__Description of the task__. Please give back, word for word, only the lines starting at the one containing "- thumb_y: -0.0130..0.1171" and ending at the one containing "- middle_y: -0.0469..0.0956" within the material below.

__Data supplied__.
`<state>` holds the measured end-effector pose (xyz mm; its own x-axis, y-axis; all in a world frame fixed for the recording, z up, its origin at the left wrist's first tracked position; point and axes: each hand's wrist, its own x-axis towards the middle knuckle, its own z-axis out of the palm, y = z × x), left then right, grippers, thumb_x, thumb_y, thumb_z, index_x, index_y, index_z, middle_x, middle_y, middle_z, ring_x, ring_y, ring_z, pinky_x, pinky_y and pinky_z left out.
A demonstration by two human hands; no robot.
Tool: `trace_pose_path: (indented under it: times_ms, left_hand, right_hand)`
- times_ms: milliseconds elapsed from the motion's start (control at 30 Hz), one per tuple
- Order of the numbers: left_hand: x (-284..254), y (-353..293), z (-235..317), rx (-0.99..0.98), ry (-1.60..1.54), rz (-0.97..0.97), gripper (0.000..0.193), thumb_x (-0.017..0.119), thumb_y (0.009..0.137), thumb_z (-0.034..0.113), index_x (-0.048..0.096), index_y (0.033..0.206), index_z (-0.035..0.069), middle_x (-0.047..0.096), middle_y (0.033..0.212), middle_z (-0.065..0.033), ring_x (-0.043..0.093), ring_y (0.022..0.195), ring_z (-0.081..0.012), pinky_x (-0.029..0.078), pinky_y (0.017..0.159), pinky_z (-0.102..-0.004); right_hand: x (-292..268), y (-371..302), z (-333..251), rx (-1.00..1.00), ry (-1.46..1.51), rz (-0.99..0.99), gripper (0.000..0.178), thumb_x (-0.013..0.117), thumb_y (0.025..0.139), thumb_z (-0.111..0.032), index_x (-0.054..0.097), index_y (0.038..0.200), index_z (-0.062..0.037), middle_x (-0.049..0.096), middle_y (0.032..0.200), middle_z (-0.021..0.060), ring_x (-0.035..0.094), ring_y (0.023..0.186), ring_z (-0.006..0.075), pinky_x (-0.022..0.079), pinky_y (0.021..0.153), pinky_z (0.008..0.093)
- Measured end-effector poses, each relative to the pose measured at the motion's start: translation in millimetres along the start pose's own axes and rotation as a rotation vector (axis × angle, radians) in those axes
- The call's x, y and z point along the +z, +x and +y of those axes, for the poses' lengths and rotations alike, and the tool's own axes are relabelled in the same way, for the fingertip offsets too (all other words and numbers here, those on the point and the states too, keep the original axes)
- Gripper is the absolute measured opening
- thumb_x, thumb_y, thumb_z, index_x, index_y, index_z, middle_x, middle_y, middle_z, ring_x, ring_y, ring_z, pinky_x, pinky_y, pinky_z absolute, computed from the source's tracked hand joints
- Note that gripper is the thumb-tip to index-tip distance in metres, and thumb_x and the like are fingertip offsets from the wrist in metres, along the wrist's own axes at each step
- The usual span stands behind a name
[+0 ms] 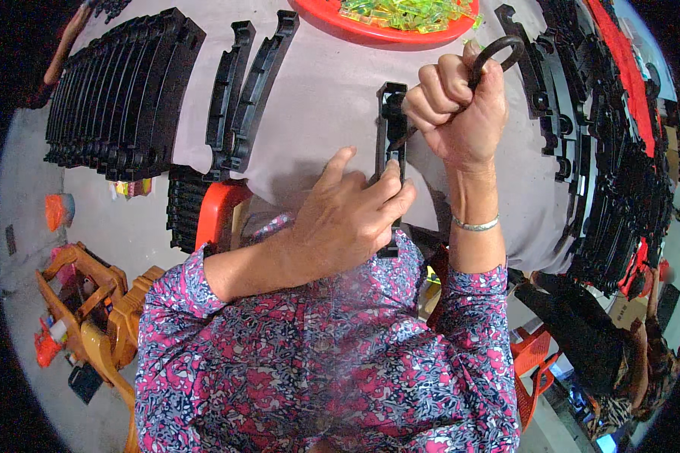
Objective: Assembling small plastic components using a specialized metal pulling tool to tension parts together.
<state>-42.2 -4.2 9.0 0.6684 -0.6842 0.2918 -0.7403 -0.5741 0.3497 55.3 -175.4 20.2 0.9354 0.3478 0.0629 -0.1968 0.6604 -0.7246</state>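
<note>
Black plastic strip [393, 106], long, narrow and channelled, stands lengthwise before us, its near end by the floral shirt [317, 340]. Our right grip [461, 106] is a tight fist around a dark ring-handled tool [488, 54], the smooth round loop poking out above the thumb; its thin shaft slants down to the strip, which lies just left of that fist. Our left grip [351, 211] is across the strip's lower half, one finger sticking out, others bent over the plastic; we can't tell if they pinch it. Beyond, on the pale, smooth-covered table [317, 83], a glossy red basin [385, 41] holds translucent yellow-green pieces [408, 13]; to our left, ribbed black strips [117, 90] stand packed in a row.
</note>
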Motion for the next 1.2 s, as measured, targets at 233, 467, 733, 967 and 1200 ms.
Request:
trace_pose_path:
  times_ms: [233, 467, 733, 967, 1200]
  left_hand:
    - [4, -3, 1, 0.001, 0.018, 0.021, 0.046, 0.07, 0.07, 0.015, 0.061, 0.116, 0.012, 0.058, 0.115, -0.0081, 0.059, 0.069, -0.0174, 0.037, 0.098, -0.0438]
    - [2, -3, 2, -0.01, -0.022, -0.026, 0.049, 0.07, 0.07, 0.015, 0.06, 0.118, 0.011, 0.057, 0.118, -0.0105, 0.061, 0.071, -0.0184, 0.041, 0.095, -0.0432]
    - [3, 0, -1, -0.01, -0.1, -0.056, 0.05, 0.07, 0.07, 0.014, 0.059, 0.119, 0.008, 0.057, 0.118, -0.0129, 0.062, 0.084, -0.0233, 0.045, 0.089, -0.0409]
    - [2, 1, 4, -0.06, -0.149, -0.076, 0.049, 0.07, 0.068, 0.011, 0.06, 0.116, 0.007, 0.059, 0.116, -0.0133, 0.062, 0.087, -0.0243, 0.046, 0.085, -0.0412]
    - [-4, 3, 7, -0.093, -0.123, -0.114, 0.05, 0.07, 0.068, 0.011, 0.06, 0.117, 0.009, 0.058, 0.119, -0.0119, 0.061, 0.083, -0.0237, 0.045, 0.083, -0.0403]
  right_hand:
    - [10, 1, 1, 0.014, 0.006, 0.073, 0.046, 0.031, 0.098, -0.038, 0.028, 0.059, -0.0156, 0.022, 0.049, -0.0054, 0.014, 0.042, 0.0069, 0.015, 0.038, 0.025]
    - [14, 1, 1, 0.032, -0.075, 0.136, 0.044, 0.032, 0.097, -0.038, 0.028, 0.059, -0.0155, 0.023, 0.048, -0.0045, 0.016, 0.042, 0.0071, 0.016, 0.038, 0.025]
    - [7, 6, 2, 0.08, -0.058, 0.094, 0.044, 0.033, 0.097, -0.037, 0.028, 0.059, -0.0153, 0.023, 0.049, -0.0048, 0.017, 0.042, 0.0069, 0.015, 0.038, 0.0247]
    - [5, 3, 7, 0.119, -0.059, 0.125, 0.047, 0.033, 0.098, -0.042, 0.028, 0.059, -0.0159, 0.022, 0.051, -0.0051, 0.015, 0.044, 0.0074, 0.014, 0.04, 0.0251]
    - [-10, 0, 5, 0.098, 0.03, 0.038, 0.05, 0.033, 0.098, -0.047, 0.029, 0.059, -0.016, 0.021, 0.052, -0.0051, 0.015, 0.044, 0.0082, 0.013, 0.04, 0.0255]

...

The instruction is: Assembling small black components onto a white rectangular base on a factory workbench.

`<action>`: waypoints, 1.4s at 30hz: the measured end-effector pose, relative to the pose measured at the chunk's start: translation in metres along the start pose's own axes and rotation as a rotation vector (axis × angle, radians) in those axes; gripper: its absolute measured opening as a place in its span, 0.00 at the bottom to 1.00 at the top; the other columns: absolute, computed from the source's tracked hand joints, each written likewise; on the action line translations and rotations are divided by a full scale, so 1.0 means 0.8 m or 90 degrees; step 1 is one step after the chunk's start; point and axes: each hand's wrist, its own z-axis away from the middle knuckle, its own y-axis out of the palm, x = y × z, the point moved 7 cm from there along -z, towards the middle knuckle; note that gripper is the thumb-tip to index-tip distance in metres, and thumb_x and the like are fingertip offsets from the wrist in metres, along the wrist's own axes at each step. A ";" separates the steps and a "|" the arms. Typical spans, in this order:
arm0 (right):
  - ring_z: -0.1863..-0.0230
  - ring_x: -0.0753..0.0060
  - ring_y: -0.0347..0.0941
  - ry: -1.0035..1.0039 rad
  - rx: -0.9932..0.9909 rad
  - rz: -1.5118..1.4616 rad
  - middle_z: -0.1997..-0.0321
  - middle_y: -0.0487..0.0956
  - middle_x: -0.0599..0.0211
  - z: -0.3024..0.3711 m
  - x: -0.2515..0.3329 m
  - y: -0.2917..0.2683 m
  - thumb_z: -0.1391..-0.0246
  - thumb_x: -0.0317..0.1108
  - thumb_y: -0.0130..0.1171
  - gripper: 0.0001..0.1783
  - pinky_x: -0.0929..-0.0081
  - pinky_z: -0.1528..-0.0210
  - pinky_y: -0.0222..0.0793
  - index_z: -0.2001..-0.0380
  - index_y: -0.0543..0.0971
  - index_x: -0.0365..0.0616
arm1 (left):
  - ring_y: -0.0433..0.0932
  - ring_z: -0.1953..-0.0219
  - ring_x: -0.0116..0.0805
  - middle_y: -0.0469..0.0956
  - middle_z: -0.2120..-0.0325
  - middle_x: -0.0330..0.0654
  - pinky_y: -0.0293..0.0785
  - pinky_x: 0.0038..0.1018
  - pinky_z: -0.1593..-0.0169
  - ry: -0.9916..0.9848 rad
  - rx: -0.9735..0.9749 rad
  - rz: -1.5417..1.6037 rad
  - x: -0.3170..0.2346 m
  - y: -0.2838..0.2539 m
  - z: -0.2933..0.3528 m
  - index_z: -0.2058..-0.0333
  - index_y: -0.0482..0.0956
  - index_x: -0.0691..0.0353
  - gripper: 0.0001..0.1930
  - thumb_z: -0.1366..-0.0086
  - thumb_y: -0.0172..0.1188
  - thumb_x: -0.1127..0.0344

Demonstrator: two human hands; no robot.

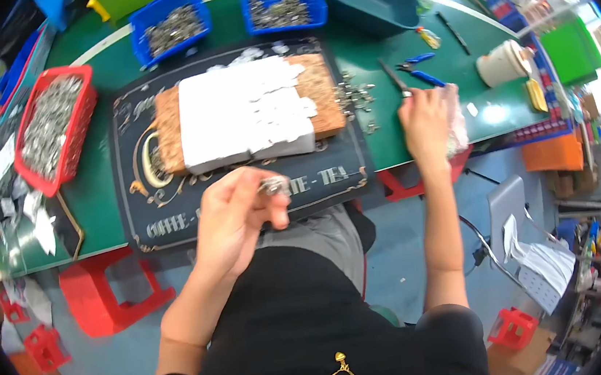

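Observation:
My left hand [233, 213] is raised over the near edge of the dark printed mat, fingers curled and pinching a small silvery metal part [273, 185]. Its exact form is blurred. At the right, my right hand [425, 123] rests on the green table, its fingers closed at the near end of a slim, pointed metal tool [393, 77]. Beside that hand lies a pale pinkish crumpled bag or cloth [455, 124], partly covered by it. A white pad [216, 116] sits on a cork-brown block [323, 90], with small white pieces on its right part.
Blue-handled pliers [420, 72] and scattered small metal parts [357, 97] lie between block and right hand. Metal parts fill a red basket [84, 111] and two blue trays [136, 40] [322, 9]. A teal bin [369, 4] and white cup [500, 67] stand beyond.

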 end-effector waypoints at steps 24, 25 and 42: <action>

__Response to this exercise__.
  - thumb_y: -0.0130..0.1171
  - gripper: 0.0001..0.1783
  - pinky_x: -0.0929..-0.0081
  - pinky_z: -0.1528..-0.0210
  - pinky_y: -0.0222..0.0793
  - index_z: -0.2001..-0.0380
  - index_y: -0.0543..0.0971
  - index_x: -0.0365..0.0616
arm1 (left):
  - ring_y: -0.0433..0.0932
  - ring_z: -0.1953..-0.0219
  - ring_x: -0.0116..0.0805
  - middle_y: -0.0469..0.0956

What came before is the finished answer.